Cablevision is being sued over allegations that its residential modems also send out a separate WiFI signal that allows others to connect to the Internet. | Shutterstock

BROOKLYN, N.Y. (Legal Newsline) - A New York-based Internet services provider is being sued for allegedly broadcasting a second Wi-Fi signal from residential routers that third parties can connect to.

Paul Jensen filed the lawsuit July 16 in U.S. District Court in New York against Cablevision Systems Corp.

The lawsuit claims the signals require customers of the company to pay for the added electricity needed to run the second Wi-Fi signal. Cablevision allegedly didn't obtain permission from its customers to allow third parties to share Internet services, and it also doesn't require third parties using the Internet to obtain permission from the residents before logging in.

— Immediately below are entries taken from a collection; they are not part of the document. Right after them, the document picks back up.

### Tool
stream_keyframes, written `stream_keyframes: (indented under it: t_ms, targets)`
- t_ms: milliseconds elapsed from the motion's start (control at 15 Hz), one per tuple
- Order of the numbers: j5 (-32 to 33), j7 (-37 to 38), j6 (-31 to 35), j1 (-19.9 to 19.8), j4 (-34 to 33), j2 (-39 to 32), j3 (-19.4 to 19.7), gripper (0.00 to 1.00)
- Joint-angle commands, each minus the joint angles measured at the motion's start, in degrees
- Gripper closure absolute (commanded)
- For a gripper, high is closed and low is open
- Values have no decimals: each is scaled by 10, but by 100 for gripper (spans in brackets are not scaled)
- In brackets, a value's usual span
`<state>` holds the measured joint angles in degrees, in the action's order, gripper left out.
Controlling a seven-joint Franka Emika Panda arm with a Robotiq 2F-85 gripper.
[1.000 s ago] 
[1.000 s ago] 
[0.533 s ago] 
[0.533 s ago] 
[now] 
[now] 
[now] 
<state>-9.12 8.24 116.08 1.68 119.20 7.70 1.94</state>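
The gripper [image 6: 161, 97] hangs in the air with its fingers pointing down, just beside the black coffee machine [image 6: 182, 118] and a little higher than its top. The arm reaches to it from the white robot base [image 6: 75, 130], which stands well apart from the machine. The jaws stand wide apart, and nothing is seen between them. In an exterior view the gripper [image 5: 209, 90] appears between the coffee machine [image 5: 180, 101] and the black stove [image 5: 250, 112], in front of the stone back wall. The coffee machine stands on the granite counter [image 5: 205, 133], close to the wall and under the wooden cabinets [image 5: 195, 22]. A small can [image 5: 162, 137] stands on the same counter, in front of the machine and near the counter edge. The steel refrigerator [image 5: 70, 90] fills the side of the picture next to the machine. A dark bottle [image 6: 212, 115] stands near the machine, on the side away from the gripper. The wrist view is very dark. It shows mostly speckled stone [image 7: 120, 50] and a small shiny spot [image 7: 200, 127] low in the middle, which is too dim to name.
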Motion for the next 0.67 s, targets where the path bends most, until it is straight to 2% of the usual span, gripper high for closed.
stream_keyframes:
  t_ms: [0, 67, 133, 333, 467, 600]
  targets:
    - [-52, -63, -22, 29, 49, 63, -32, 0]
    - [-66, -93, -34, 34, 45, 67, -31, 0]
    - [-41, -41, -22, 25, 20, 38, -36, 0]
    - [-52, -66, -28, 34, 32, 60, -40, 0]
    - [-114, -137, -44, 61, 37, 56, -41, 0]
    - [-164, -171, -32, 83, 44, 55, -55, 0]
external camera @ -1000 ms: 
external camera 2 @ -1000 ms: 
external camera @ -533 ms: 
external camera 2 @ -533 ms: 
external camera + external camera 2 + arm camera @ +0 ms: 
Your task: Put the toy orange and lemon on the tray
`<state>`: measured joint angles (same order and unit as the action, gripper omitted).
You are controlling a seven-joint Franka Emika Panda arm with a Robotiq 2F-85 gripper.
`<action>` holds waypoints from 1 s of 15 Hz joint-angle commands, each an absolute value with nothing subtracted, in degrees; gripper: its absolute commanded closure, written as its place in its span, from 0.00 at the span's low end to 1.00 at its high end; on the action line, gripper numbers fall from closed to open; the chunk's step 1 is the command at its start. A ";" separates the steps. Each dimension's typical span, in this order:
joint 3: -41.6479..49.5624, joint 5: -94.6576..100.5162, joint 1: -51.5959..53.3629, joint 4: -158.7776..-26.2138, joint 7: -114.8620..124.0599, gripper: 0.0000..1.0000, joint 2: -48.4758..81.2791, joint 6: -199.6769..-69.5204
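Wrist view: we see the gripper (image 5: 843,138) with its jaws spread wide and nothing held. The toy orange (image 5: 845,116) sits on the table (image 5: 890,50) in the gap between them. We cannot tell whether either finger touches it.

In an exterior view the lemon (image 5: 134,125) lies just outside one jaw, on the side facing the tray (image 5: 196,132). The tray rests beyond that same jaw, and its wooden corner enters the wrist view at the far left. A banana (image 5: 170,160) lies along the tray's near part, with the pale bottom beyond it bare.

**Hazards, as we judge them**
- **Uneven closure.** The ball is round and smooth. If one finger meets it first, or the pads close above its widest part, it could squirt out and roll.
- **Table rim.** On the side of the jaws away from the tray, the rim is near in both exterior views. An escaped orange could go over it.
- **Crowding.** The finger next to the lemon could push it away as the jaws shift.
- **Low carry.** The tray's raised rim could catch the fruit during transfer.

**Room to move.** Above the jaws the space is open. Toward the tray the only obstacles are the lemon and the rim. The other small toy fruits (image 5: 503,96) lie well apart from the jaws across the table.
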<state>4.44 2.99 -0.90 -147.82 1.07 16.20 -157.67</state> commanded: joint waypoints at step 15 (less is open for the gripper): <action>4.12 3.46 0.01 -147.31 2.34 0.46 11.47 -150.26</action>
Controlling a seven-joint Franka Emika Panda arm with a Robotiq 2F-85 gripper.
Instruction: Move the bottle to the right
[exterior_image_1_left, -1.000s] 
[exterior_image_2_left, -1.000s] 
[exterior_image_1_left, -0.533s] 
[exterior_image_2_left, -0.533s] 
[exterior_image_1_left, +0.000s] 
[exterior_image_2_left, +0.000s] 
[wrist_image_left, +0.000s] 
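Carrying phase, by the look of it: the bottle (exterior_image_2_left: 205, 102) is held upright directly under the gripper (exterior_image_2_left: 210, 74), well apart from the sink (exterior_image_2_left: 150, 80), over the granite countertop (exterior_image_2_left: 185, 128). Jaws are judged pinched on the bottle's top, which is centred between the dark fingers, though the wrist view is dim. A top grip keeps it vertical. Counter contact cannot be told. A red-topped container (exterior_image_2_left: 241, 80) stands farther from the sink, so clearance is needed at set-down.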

“The presence of an additional Wi-Fi signal degrades the speed of the customers’ residential Wi-Fi connection,” the lawsuit said. “The Optimum Wi-Fi Hotspot may be accessed by any third party, including malicious actors, and thus poses increased security risks.”

The lawsuit seeks class action for all those who signed up for Cablevision's Optimum Wi-Fi Hotspot services. The suit is also seeking more than $5 million in damages plus court costs.

Jensen is represented by Joseph H. Bates of Carney Bates & Pulliam, PLLC of Little Rock, Ark.; Brian T. Ku, Louis K. Mussman and M. Ryan Casey of Ku & Mussman, P.A. in Miami Lakes, Fla.; and Gillian L. Wade and Sara D. Avila of Milsetin Adelman, LLP in Santa Monica, Calif.

U.S. District Court for the Eastern District of New York case number 2:15-cv-04188.